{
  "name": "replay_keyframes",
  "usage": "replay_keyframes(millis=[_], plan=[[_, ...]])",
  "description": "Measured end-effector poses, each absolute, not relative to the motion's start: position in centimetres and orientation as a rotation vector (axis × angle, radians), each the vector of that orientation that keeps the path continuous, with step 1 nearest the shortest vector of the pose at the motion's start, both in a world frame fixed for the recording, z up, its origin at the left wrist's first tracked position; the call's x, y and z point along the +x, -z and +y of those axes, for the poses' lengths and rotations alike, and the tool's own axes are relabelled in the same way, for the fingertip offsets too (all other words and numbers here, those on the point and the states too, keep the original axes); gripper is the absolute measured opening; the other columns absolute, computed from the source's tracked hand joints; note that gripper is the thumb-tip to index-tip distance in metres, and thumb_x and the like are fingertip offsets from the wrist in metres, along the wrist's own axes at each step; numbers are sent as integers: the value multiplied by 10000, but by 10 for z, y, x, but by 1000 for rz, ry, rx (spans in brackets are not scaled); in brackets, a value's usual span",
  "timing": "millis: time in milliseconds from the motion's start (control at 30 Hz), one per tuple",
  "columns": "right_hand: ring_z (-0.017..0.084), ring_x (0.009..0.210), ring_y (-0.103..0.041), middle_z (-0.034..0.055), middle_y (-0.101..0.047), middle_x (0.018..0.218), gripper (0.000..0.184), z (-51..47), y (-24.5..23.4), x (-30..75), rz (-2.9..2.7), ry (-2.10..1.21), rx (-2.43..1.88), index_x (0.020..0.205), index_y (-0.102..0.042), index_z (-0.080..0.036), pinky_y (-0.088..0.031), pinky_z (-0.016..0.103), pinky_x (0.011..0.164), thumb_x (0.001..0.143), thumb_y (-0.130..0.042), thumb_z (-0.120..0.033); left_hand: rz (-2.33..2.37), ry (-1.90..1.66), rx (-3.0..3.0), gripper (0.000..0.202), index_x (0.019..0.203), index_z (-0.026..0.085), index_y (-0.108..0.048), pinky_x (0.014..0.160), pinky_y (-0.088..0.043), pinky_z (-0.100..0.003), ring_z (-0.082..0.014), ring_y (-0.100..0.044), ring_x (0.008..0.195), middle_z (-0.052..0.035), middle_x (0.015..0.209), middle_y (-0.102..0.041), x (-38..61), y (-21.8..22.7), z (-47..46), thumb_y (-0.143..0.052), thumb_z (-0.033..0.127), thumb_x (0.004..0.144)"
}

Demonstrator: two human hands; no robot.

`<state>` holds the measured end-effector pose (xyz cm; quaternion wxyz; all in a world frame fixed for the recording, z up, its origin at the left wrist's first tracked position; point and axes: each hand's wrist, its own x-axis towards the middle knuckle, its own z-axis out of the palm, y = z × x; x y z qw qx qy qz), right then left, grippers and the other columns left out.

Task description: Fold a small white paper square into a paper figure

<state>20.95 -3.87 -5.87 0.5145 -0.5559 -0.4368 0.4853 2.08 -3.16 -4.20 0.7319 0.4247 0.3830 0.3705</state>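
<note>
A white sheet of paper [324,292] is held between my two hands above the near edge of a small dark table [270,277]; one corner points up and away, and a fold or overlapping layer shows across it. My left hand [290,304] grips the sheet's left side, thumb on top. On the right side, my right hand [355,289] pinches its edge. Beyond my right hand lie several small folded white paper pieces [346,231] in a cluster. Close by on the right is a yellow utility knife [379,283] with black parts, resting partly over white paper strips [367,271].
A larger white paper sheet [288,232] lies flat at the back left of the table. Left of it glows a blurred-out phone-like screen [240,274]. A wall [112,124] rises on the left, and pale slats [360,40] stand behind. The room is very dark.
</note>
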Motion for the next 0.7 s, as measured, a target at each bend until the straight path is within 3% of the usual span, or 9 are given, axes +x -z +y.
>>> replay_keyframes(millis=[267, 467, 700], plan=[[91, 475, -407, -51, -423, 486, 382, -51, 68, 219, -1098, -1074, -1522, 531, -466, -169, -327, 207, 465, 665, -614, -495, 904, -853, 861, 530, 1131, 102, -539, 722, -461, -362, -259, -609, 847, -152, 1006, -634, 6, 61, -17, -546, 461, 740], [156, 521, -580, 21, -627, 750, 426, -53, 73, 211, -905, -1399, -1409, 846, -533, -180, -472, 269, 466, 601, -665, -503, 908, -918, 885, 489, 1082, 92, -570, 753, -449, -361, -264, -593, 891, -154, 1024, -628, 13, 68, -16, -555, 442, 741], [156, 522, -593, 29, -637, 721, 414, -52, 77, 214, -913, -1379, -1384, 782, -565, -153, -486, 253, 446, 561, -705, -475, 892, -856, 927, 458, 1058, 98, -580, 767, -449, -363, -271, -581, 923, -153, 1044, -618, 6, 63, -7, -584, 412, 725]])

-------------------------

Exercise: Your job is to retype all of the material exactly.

Reply:
{
  "name": "replay_keyframes",
  "usage": "replay_keyframes(millis=[_], plan=[[_, ...]])",
  "description": "Measured end-effector poses, each absolute, not relative to the motion's start: position in centimetres and orientation as a rotation vector (axis × angle, radians), each the vector of that orientation that keeps the path continuous, with step 1 nearest the shortest vector of the pose at the motion's start, both in a world frame fixed for the recording, z up, its origin at the left wrist's first tracked position; the call's x, y and z point along the +x, -z and +y of those axes, for the poses' lengths and rotations alike, and the tool's own axes are relabelled in the same way, for the fingertip offsets too (all other words and numbers here, those on the point and the states too, keep the original axes); gripper is the absolute measured opening; the other columns absolute, computed from the source's tracked hand joints; note that gripper is the thumb-tip to index-tip distance in metres, and thumb_x and the like are fingertip offsets from the wrist in metres, along the wrist's own axes at each step; numbers are sent as integers: the value multiplied by 10000, but by 10 for z, y, x, but by 1000 for rz, ry, rx (spans in brackets are not scaled); in brackets, a value's usual span",
  "timing": "millis: time in milliseconds from the motion's start (control at 30 Hz), one per tuple",
  "columns": "right_hand: ring_z (-0.017..0.084), ring_x (0.009..0.210), ring_y (-0.103..0.041), middle_z (-0.034..0.055), middle_y (-0.101..0.047), middle_x (0.018..0.218), gripper (0.000..0.184), z (-51..47), y (-24.5..23.4), x (-30..75), rz (-2.9..2.7), ry (-2.10..1.21), rx (-2.43..1.88), index_x (0.020..0.205), index_y (-0.102..0.042), index_z (-0.080..0.036), pinky_y (-0.088..0.031), pinky_z (-0.016..0.103), pinky_x (0.011..0.164), thumb_x (0.001..0.143), thumb_y (-0.130..0.042), thumb_z (-0.120..0.033); left_hand: rz (-2.33..2.37), ry (-1.90..1.66), rx (-3.0..3.0), gripper (0.000..0.202), index_x (0.019..0.203), index_z (-0.026..0.085), index_y (-0.108..0.048), pinky_x (0.014..0.160), pinky_y (-0.088..0.043), pinky_z (-0.100..0.003), ring_z (-0.082..0.014), ring_y (-0.100..0.044), ring_x (0.008..0.195), middle_z (-0.052..0.035), middle_x (0.015..0.209), middle_y (-0.102..0.041), x (-38..61), y (-21.8..22.7), z (-47..46), thumb_y (-0.143..0.052), thumb_z (-0.033..0.127), thumb_x (0.004..0.144)"
}

Demonstrator: two human hands; no robot.

`<state>` holds the measured end-effector pose (xyz cm; quaternion wxyz; all in a world frame fixed for the recording, z up, its origin at the left wrist's first tracked position; point and axes: each hand's wrist, its own x-axis towards the middle knuckle, its own z-axis out of the palm, y = z × x; x y z qw qx qy qz), right then left, grippers and the other columns left out.

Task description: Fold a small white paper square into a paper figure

<state>20.95 -3.87 -5.87 0.5145 -0.5559 -0.4368 0.4853 2.08 -3.16 -4.20 0.7319 0.4247 0.3830 0.3705</state>
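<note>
A white sheet of paper [324,292] is held between my two hands above the near edge of a small dark table [270,277]; one corner points up and away, and a fold or overlapping layer shows across it. My left hand [290,304] grips the sheet's left side, thumb on top. On the right side, my right hand [355,289] pinches its edge. Beyond my right hand lie several small folded white paper pieces [346,231] in a cluster. Close by on the right is a yellow utility knife [379,283] with black parts, resting partly over white paper strips [367,271].
A larger white paper sheet [288,232] lies flat at the back left of the table. Left of it glows a blurred-out phone-like screen [240,274]. A wall [112,124] rises on the left, and pale slats [360,40] stand behind. The room is very dark.
</note>
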Motion for the next 0.7 s, as measured, a target at each bend until the straight path is within 3% of the usual span, or 9 are given, axes +x -z +y.
>>> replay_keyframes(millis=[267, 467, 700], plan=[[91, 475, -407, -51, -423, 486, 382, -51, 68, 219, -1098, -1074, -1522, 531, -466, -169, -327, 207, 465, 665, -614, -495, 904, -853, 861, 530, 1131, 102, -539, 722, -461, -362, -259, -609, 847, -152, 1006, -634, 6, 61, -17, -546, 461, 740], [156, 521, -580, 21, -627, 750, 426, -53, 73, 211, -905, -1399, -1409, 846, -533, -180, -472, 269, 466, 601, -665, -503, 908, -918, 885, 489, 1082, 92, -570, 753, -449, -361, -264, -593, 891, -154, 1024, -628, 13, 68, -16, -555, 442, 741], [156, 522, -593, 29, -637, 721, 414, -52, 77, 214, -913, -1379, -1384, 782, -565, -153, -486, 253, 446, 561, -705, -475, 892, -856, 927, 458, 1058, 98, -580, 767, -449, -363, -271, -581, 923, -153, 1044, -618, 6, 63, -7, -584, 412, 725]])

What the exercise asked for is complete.